Task to complete
Print, from the listing below, the lines starting at the line containing "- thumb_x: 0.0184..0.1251" and ending at the line containing "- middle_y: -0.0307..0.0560", exactly as they stand, and print nothing else.

- Opening Delimiter -

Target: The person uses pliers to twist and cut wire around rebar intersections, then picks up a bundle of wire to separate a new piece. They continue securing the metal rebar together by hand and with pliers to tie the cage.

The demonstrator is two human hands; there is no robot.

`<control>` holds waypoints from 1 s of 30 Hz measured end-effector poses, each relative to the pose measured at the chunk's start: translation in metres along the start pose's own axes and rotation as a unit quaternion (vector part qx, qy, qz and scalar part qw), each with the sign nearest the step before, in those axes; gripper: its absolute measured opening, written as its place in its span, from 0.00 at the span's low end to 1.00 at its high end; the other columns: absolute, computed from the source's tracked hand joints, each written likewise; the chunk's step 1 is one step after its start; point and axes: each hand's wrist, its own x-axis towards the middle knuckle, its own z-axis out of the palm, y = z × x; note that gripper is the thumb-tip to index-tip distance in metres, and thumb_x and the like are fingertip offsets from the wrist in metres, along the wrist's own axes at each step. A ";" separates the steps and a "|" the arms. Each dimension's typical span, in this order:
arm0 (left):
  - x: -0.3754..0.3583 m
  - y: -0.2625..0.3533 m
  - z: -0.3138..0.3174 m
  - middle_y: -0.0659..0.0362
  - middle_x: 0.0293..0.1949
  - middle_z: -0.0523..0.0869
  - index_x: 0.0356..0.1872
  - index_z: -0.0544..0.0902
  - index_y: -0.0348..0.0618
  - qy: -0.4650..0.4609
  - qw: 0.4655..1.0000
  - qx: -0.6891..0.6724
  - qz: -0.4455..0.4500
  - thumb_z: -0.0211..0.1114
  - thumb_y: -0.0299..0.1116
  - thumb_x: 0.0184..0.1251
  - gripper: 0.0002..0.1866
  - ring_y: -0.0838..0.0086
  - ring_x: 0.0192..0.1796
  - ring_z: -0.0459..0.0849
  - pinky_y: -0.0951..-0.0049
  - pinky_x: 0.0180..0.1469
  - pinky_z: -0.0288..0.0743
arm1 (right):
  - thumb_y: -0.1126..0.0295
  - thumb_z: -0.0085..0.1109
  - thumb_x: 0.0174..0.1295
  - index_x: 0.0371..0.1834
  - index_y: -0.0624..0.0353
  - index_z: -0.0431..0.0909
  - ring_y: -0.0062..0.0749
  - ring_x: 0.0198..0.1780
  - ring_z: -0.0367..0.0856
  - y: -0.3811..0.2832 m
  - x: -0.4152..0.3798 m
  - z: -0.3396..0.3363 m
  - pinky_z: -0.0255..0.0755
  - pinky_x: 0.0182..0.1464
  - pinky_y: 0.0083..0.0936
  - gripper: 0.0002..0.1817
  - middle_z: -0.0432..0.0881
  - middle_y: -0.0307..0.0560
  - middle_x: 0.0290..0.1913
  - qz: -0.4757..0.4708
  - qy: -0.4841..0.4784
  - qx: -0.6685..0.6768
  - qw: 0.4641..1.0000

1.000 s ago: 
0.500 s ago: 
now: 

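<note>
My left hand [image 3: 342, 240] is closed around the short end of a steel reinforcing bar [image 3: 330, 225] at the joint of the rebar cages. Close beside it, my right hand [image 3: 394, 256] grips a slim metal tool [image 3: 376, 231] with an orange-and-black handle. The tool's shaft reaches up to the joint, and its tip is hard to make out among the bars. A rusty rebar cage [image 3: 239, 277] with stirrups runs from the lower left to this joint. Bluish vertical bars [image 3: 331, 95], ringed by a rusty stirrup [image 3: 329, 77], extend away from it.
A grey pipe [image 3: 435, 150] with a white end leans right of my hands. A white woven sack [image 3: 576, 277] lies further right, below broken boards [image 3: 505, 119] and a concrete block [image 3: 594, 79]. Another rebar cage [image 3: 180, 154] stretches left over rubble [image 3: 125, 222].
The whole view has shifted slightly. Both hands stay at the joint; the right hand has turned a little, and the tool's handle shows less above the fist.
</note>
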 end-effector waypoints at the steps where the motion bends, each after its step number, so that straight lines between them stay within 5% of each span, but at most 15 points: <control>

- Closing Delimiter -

Task answer
  - thumb_x: 0.0184..0.1251
  - gripper: 0.0002..0.1866
  - ring_y: -0.0838..0.0086
  - ring_x: 0.0192..0.1796
  - ring_z: -0.0459..0.0849
  - pinky_y: -0.0951..-0.0049
  - pinky_x: 0.0180..0.1469
  - pinky_z: -0.0288..0.0743
arm1 (right):
  - thumb_y: -0.1126..0.0295
  - thumb_z: -0.0085..0.1109
  - thumb_x: 0.0174..0.1295
  - index_x: 0.0371..0.1834
  - index_y: -0.0624..0.0353
  - index_z: -0.0431..0.0909
  - ring_y: -0.0062..0.0749
  - ring_x: 0.0198..0.1780
  - ring_z: -0.0367..0.0856
  - y: -0.3811..0.2832 m
  - x: -0.4152..0.3798 m
  - z: -0.3396..0.3363 m
  - pinky_z: -0.0255..0.0755
  - pinky_x: 0.0182..0.1464
  - pinky_y: 0.0083..0.0936
  - gripper: 0.0002..0.1817
  - middle_z: -0.0432..0.0881
  - middle_y: -0.0307..0.0560

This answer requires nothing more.